**What the exercise asks**
Pictures are to be left out, and the rest of the records reproduced exactly.

**Supplied material**
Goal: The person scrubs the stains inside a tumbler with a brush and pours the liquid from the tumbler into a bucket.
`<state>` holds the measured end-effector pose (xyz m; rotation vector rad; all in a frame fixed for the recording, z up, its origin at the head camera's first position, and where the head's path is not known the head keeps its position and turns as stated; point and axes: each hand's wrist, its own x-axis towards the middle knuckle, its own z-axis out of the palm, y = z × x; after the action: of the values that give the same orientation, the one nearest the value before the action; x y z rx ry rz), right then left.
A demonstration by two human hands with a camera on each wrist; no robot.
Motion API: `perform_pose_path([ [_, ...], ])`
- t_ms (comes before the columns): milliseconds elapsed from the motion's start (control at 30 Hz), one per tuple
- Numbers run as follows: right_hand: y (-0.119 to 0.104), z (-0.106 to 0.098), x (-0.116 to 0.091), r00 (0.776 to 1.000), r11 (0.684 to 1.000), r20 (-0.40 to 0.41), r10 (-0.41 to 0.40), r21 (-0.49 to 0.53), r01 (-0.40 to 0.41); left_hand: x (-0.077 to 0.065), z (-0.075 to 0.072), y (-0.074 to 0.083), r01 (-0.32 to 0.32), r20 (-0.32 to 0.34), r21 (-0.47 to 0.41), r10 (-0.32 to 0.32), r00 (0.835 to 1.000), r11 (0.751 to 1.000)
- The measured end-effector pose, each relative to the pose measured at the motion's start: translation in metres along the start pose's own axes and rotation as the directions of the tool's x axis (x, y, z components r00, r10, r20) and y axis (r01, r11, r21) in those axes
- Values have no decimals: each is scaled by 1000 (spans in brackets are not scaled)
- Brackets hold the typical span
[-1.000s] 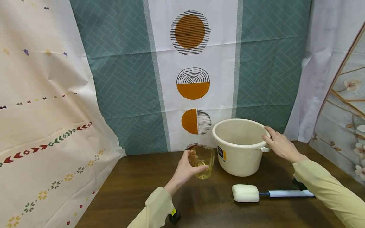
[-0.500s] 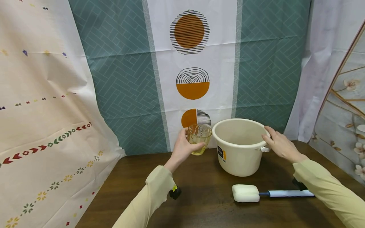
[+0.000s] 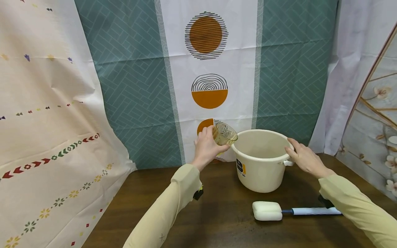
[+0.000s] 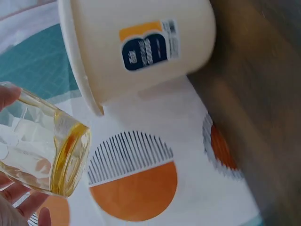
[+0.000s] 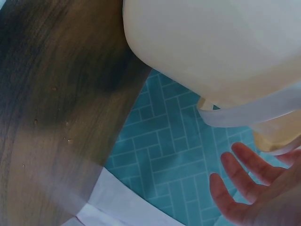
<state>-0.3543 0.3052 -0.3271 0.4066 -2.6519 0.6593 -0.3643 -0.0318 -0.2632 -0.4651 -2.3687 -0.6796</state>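
My left hand [image 3: 207, 146] grips a clear yellow-tinted drinking glass [image 3: 224, 134]. The glass is off the table and tilted right, its mouth at the left edge of a cream plastic bucket [image 3: 260, 172]. In the left wrist view the base of the glass [image 4: 70, 160] shows thick and amber; whether liquid is inside I cannot tell. The bucket stands upright, a dark blue and orange label on its side. My right hand [image 3: 307, 160] holds the bucket's right rim between thumb and index finger. The other fingers [image 5: 249, 167] of that hand stand apart from the bucket in the right wrist view.
On the brown wooden table [image 3: 149, 203], in front of the bucket, lies a white sponge brush [image 3: 267, 210] with a blue handle, partly behind my right sleeve. A patterned green and white cloth [image 3: 139, 86] hangs directly behind the bucket. Small drops dot the tabletop.
My left hand has raised the glass from low beside the bucket to its rim and moved right, tipping the glass toward the bucket. The right hand, bucket and sponge brush have stayed put.
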Motion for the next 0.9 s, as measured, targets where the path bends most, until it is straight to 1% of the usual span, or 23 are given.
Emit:
perform_pose_path([
  [67,0,0,-1,1000,1000,-2,4,-3,-4,2,0,2,-37,-8,76,38,999,996],
  [133,1,1,-2,1000,1000,-2,5,-4,-5,4,1,4,-69,-15,150,72,997,986],
  [233,1,2,-3,1000,1000,-4,2,-7,-2,7,1,5,-87,-23,226,94,995,970],
  [367,1,1,-2,1000,1000,-16,-9,-11,9,12,1,7,-92,-33,289,106,994,953],
  [600,0,0,-1,1000,1000,-15,-10,-10,10,16,3,11,-107,-35,342,127,991,934],
  [733,0,1,-1,1000,1000,-10,-5,-15,4,19,6,14,-139,-40,408,170,985,902],
  [900,-1,2,0,1000,1000,-12,0,-19,0,24,9,18,-202,-22,501,245,969,842],
])
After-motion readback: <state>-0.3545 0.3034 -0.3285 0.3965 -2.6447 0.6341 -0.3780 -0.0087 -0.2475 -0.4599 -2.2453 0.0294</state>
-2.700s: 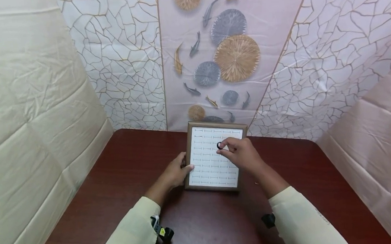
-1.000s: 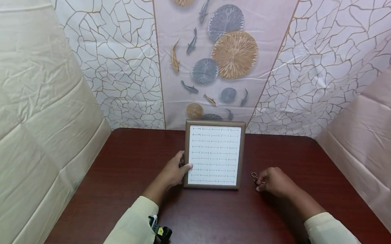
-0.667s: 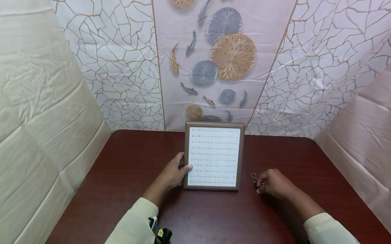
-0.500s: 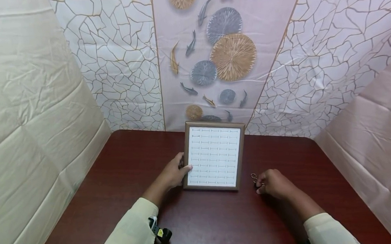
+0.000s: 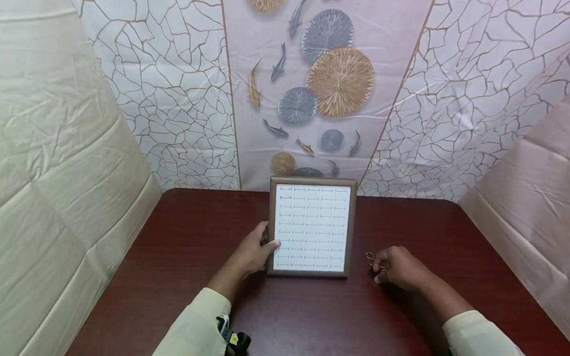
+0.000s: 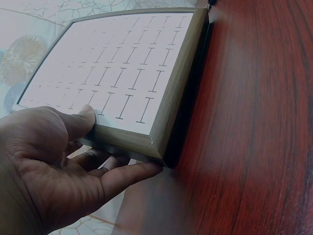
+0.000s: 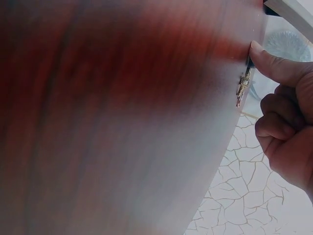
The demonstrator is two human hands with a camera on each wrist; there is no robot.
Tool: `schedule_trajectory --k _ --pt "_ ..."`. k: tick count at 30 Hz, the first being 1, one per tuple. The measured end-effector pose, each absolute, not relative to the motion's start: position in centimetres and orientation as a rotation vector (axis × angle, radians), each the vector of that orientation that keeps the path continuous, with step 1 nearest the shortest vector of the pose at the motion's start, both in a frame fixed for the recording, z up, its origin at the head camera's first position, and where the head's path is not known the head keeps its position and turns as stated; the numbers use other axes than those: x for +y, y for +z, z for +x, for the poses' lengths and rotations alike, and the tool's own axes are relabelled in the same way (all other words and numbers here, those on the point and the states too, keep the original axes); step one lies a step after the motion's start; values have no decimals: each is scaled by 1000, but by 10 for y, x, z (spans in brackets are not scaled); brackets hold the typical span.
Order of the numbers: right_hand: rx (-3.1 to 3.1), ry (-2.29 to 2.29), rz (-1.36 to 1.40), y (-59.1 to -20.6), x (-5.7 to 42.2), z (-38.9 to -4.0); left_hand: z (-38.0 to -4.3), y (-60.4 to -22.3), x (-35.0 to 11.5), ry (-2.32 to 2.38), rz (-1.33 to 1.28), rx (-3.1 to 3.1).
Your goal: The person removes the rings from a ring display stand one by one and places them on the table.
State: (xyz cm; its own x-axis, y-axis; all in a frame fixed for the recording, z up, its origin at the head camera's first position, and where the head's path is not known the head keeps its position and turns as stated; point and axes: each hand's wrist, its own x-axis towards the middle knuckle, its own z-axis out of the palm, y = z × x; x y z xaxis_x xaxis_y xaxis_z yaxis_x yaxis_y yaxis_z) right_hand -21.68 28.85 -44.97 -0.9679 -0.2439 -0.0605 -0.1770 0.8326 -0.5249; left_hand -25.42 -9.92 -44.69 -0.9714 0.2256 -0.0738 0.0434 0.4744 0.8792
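Observation:
A brown-framed ring display board [image 5: 312, 228] with rows of short slots in its white face leans back on the table. My left hand [image 5: 252, 251] grips its left edge; the left wrist view shows the thumb over the white face and the fingers underneath [image 6: 73, 166]. To the right of the board, my right hand [image 5: 400, 269] is down at the table, thumb and fingertips together at a small black ring [image 5: 372, 272]. Several gold-coloured rings [image 5: 370, 256] lie right beside those fingertips, partly hidden by them. In the right wrist view the gold rings [image 7: 242, 88] appear just below the thumb tip.
The dark red wooden table [image 5: 303, 318] has a patterned cloth wall [image 5: 187, 97] behind it and plain cloth at both sides. A black wrist camera [image 5: 238, 341] sits on the left sleeve.
My right hand has moved from in front of the board, where it held the black ring, down and right to the rings on the table. It has stayed there since; the left hand keeps its grip.

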Motion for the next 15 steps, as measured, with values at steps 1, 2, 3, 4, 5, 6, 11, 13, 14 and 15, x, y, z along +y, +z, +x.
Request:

**Response**
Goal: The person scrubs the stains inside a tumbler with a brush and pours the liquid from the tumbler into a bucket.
`<state>` holds the measured end-effector pose (xyz m; rotation vector rad; all in a frame fixed for the recording, z up, its origin at the head camera's first position, and where the head's path is not known the head keeps its position and turns as stated; point and axes: each hand's wrist, its own x-axis towards the middle knuckle, its own z-axis out of the palm, y = z × x; after the action: of the values that give the same orientation, the one nearest the value before the action; x y z rx ry rz), right then left.
A demonstration by two human hands with a camera on each wrist; no robot.
Motion API: `perform_pose_path([ [_, ...], ])`
- t_ms (comes before the columns): milliseconds elapsed from the motion's start (control at 30 Hz), one per tuple
- Numbers run as follows: right_hand: y (-0.119 to 0.104), z (-0.106 to 0.098), x (-0.116 to 0.091), r00 (0.776 to 1.000), r11 (0.684 to 1.000), r20 (-0.40 to 0.41), r10 (-0.41 to 0.40), r21 (-0.49 to 0.53), r01 (-0.40 to 0.41); left_hand: x (-0.077 to 0.065), z (-0.075 to 0.072), y (-0.074 to 0.083), r01 (-0.32 to 0.32), r20 (-0.32 to 0.34), r21 (-0.47 to 0.41), r10 (-0.32 to 0.32), r00 (0.835 to 1.000), r11 (0.751 to 1.000)
- The measured end-effector pose, each relative to the pose measured at the motion's start: translation in metres along the start pose's own axes and rotation as the directions of the tool's x axis (x, y, z components r00, r10, r20) and y axis (r01, r11, r21) in those axes
- Values have no decimals: each is scaled by 1000 (spans in brackets are not scaled)
- Brackets hold the typical span
[-1.000s] 
[-0.500s] 
[+0.000s] 
[+0.000s] 
[+0.000s] 
<state>-0.3543 0.3052 -0.3271 0.4066 -2.6519 0.6593 -0.3643 -0.0318 -0.2632 -0.4651 -2.3687 -0.6796</state>
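My left hand [image 3: 207, 146] grips a clear yellow-tinted drinking glass [image 3: 224, 134]. The glass is off the table and tilted right, its mouth at the left edge of a cream plastic bucket [image 3: 260, 172]. In the left wrist view the base of the glass [image 4: 70, 160] shows thick and amber; whether liquid is inside I cannot tell. The bucket stands upright, a dark blue and orange label on its side. My right hand [image 3: 307, 160] holds the bucket's right rim between thumb and index finger. The other fingers [image 5: 249, 167] of that hand stand apart from the bucket in the right wrist view.
On the brown wooden table [image 3: 149, 203], in front of the bucket, lies a white sponge brush [image 3: 267, 210] with a blue handle, partly behind my right sleeve. A patterned green and white cloth [image 3: 139, 86] hangs directly behind the bucket. Small drops dot the tabletop.
My left hand has raised the glass from low beside the bucket to its rim and moved right, tipping the glass toward the bucket. The right hand, bucket and sponge brush have stayed put.
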Motion for the next 0.9 s, as measured, targets where the path bends most, until it is straight to 1% of the usual span, or 23 are given.
Emit:
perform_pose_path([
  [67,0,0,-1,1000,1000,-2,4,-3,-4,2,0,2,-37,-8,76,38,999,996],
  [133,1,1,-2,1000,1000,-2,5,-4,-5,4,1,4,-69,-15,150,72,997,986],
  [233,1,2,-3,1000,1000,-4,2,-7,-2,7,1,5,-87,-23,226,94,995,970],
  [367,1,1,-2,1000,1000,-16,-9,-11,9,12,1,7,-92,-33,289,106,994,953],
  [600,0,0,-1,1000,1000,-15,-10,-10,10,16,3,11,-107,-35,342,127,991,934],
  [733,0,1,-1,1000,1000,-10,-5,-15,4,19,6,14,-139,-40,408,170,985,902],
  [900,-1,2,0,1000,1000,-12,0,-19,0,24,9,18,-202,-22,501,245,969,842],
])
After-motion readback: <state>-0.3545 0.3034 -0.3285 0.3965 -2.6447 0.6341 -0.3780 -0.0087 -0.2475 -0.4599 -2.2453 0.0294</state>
-2.700s: 
-1.000s: 
-0.667s: 
-0.500s: 
+0.000s: 
+0.000s: 
+0.000s: 
The demonstrator is two human hands with a camera on each wrist; there is no robot.
Tool: `schedule_trajectory --k _ --pt "_ ..."`. k: tick count at 30 Hz, the first being 1, one per tuple. The measured end-effector pose, each absolute, not relative to the motion's start: position in centimetres and orientation as a rotation vector (axis × angle, radians), each the vector of that orientation that keeps the path continuous, with step 1 nearest the shortest vector of the pose at the motion's start, both in a frame fixed for the recording, z up, its origin at the head camera's first position, and where the head's path is not known the head keeps its position and turns as stated; the numbers use other axes than those: x for +y, y for +z, z for +x, for the poses' lengths and rotations alike, and the tool's own axes are relabelled in the same way (all other words and numbers here, those on the point and the states too, keep the original axes); step one lies a step after the motion's start; values have no decimals: each is scaled by 1000, but by 10 for y, x, z (spans in brackets are not scaled); brackets hold the typical span.
Order of the numbers: right_hand: rx (-3.1 to 3.1), ry (-2.29 to 2.29), rz (-1.36 to 1.40), y (-59.1 to -20.6), x (-5.7 to 42.2), z (-38.9 to -4.0); left_hand: z (-38.0 to -4.3), y (-60.4 to -22.3), x (-35.0 to 11.5), ry (-2.32 to 2.38), rz (-1.33 to 1.28), rx (-3.1 to 3.1).
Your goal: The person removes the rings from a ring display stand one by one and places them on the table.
State: (xyz cm; its own x-axis, y-axis; all in a frame fixed for the recording, z up, its origin at the head camera's first position, and where the head's path is not known the head keeps its position and turns as stated; point and axes: each hand's wrist, its own x-axis towards the middle knuckle, its own z-axis out of the palm, y = z × x; x y z xaxis_x xaxis_y xaxis_z yaxis_x yaxis_y yaxis_z) right_hand -21.68 28.85 -44.97 -0.9679 -0.2439 -0.0605 -0.1770 0.8326 -0.5249; left_hand -25.42 -9.92 -44.69 -0.9714 0.2256 -0.0738 0.0434 0.4744 0.8792
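Observation:
A brown-framed ring display board [image 5: 312, 228] with rows of short slots in its white face leans back on the table. My left hand [image 5: 252, 251] grips its left edge; the left wrist view shows the thumb over the white face and the fingers underneath [image 6: 73, 166]. To the right of the board, my right hand [image 5: 400, 269] is down at the table, thumb and fingertips together at a small black ring [image 5: 372, 272]. Several gold-coloured rings [image 5: 370, 256] lie right beside those fingertips, partly hidden by them. In the right wrist view the gold rings [image 7: 242, 88] appear just below the thumb tip.
The dark red wooden table [image 5: 303, 318] has a patterned cloth wall [image 5: 187, 97] behind it and plain cloth at both sides. A black wrist camera [image 5: 238, 341] sits on the left sleeve.
My right hand has moved from in front of the board, where it held the black ring, down and right to the rings on the table. It has stayed there since; the left hand keeps its grip.
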
Motion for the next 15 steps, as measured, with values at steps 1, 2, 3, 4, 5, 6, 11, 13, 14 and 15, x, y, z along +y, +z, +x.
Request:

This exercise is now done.